= WHAT IS REQUIRED =
Going line by line through the material below, tally those that contain the word "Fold" and give the count by itself.

= INFORMATION SHOWN =

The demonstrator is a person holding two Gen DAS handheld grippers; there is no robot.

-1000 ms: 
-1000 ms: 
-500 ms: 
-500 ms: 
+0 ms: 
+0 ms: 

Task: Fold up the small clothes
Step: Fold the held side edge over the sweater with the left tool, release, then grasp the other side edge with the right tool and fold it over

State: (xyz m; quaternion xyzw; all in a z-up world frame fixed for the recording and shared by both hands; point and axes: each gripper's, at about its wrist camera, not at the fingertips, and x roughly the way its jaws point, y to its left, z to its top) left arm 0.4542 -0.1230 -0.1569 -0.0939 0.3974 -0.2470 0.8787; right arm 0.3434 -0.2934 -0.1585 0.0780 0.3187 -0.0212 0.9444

= WRITTEN REPLY =
2